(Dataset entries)
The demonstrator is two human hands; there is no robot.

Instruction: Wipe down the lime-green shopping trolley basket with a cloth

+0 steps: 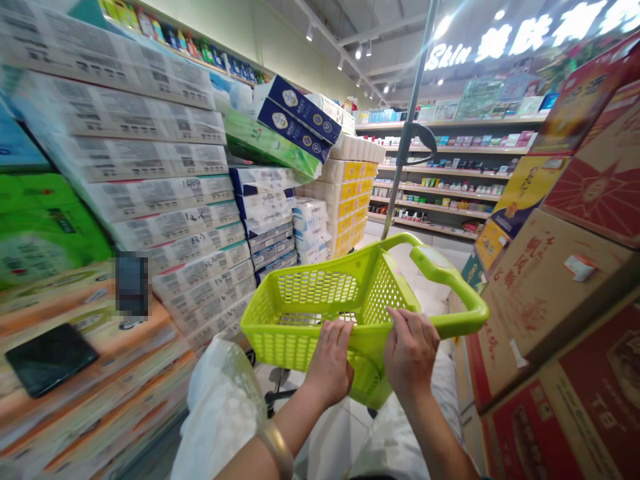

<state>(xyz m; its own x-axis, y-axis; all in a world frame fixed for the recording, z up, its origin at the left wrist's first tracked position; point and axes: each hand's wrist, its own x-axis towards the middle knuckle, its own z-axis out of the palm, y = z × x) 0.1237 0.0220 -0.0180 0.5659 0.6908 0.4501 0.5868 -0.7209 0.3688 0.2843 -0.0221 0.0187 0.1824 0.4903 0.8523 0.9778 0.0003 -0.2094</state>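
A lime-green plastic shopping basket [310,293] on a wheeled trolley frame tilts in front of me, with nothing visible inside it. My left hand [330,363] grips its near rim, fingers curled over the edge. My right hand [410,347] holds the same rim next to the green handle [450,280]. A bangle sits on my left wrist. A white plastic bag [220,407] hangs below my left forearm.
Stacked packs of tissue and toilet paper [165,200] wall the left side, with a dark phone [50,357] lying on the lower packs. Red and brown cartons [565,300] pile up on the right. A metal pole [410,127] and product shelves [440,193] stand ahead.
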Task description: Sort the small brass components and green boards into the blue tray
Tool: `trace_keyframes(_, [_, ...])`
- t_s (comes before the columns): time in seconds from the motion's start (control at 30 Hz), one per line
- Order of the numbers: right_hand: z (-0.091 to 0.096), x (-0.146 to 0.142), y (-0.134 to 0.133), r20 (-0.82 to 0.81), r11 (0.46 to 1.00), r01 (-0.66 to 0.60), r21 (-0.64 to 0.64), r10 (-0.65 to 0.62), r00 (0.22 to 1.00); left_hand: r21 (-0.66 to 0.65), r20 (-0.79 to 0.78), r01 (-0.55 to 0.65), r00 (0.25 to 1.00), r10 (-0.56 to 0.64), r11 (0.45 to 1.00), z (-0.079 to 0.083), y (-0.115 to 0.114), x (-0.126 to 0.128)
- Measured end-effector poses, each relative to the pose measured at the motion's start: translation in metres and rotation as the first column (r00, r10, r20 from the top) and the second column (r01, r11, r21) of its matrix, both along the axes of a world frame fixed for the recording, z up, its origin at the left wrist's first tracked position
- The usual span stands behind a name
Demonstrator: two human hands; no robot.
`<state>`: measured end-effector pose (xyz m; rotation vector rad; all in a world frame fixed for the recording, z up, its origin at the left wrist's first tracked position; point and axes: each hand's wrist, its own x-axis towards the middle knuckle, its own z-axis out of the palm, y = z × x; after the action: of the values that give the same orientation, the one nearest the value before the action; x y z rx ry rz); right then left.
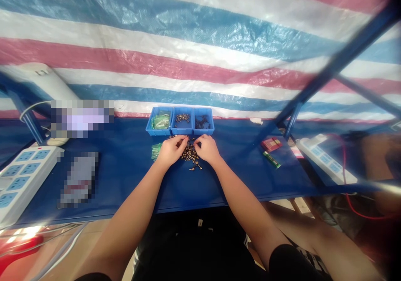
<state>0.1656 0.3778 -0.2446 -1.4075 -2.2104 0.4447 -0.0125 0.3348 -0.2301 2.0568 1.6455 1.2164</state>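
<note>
A heap of small brass-coloured metal parts (189,154) lies on the blue table (131,176) in front of me. My left hand (171,149) rests at the heap's left edge, fingers curled in a pinch over the parts. My right hand (206,148) sits at the heap's right edge, fingers also curled down onto the parts. What each pinch holds is too small to make out. Just behind the hands stand three joined blue bins (181,121): green pieces in the left one, brass parts in the middle, dark parts in the right. A small green bag (156,150) lies by my left hand.
White power strips lie at the left (21,174) and right (322,157) table edges. A red box (271,143) and a green stick (271,159) lie to the right. A striped tarp (200,42) hangs behind; a blue frame post (332,65) slants at right.
</note>
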Motion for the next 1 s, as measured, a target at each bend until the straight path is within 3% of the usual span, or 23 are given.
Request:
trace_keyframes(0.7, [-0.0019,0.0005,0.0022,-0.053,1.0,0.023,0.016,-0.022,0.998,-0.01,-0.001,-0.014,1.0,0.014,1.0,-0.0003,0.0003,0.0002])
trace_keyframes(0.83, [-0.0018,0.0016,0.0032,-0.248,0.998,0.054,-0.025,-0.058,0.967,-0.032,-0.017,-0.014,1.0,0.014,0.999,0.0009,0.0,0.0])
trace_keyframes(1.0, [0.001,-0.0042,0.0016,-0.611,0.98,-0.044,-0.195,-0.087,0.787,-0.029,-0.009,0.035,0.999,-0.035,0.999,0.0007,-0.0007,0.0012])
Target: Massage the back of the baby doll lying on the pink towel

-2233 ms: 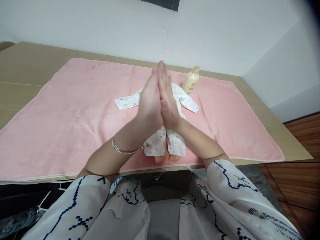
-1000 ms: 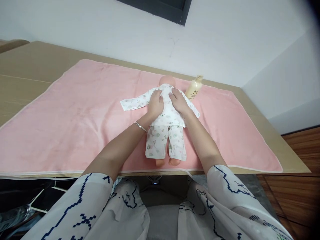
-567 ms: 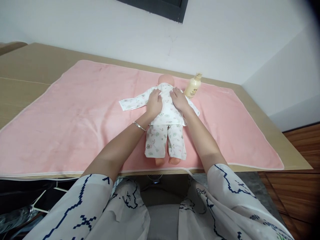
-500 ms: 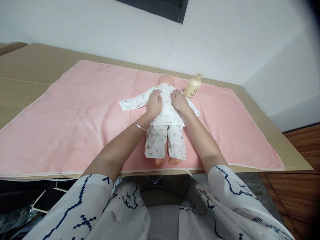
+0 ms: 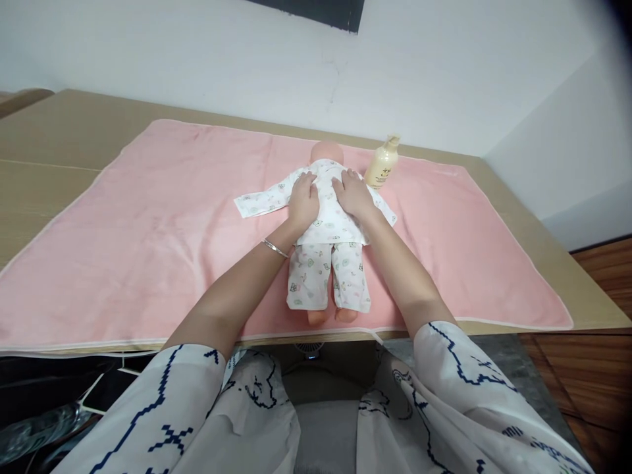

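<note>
A baby doll (image 5: 329, 257) in white printed pyjamas lies on a pink towel (image 5: 162, 217), head toward the wall and bare feet at the table's near edge. My left hand (image 5: 302, 199) rests flat on the left side of its upper body, fingers stretched out. My right hand (image 5: 351, 194) lies flat on the right side, fingers also spread. A silver bangle (image 5: 274, 247) circles my left wrist. The doll's empty left sleeve spreads out over the towel.
A cream lotion bottle (image 5: 382, 164) stands just right of the doll's head. The towel covers most of a tan table (image 5: 54, 131) set against a white wall. Wooden floor shows at the right. My patterned sleeves fill the bottom of the view.
Two seconds ago my palms were pressed together above the doll. They have come down flat onto its upper body and have stayed there with little movement.
</note>
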`<state>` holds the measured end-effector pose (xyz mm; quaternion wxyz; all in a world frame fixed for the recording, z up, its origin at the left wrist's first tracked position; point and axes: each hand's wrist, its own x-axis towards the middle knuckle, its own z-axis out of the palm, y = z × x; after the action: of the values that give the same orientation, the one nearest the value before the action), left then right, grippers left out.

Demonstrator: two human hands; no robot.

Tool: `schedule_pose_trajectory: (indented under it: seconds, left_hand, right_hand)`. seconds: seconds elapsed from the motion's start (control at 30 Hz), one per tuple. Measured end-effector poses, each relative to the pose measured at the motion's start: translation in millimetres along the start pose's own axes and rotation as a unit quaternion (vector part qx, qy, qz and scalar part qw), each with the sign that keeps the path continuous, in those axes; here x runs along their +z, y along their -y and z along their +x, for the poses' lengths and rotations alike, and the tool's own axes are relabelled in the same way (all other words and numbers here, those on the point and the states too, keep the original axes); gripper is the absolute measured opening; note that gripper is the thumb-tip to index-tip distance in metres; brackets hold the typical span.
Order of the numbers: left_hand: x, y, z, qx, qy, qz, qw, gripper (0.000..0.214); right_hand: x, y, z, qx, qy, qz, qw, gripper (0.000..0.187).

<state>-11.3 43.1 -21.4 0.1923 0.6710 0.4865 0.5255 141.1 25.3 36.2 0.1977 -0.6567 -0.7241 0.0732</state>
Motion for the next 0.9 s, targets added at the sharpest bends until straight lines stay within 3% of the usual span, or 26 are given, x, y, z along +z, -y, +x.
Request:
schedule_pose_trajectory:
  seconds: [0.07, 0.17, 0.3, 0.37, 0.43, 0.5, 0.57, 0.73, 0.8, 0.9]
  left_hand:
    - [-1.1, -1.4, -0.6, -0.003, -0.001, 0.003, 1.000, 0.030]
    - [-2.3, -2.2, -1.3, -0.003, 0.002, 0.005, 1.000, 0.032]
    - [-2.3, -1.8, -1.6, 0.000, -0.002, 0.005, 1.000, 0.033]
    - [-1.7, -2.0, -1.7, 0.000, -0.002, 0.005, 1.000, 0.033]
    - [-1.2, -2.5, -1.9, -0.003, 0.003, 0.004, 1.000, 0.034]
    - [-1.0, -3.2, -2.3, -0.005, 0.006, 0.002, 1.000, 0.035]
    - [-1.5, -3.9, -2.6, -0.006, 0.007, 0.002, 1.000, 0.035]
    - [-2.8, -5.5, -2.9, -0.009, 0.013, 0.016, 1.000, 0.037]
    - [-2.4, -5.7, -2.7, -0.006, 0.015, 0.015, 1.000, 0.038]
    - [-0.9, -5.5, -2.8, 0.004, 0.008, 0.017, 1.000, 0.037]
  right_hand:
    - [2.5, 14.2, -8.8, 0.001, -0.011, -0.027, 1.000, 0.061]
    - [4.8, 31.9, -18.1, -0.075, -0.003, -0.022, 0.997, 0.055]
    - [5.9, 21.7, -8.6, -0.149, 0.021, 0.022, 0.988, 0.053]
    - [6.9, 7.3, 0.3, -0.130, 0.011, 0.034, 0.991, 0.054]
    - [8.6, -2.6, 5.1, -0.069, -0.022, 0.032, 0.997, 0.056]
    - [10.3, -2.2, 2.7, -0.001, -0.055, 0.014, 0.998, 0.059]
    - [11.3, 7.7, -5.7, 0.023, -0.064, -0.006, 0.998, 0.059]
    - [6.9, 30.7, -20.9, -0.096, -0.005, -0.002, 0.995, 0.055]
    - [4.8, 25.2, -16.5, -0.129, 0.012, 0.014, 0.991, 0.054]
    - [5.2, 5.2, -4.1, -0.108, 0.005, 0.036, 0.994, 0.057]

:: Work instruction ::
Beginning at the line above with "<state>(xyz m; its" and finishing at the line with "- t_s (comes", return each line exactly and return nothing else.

:: Solution ::
<state>(xyz m; its own x-axis, y-axis; all in a world frame fixed for the recording, z up, its origin at the left wrist's first tracked position; point and axes: each hand's wrist, its own x-axis towards the middle knuckle, its own z-axis out of the palm, y = z × x) 0.1237 0.0220 -0.0180 0.5659 0.6908 0.4501 0.5868 -0.7209 0.3688 0.2843 -0.0221 0.0187 0.1824 0.4903 0.8523 0.9778 0.0003 -0.2094</state>
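A lime-green plastic shopping basket [310,293] on a wheeled trolley frame tilts in front of me, with nothing visible inside it. My left hand [330,363] grips its near rim, fingers curled over the edge. My right hand [410,347] holds the same rim next to the green handle [450,280]. A bangle sits on my left wrist. A white plastic bag [220,407] hangs below my left forearm.
Stacked packs of tissue and toilet paper [165,200] wall the left side, with a dark phone [50,357] lying on the lower packs. Red and brown cartons [565,300] pile up on the right. A metal pole [410,127] and product shelves [440,193] stand ahead.
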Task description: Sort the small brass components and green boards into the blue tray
Tool: `trace_keyframes(_, [_, ...])`
- t_s (comes before the columns): time in seconds from the motion's start (control at 30 Hz), one per line

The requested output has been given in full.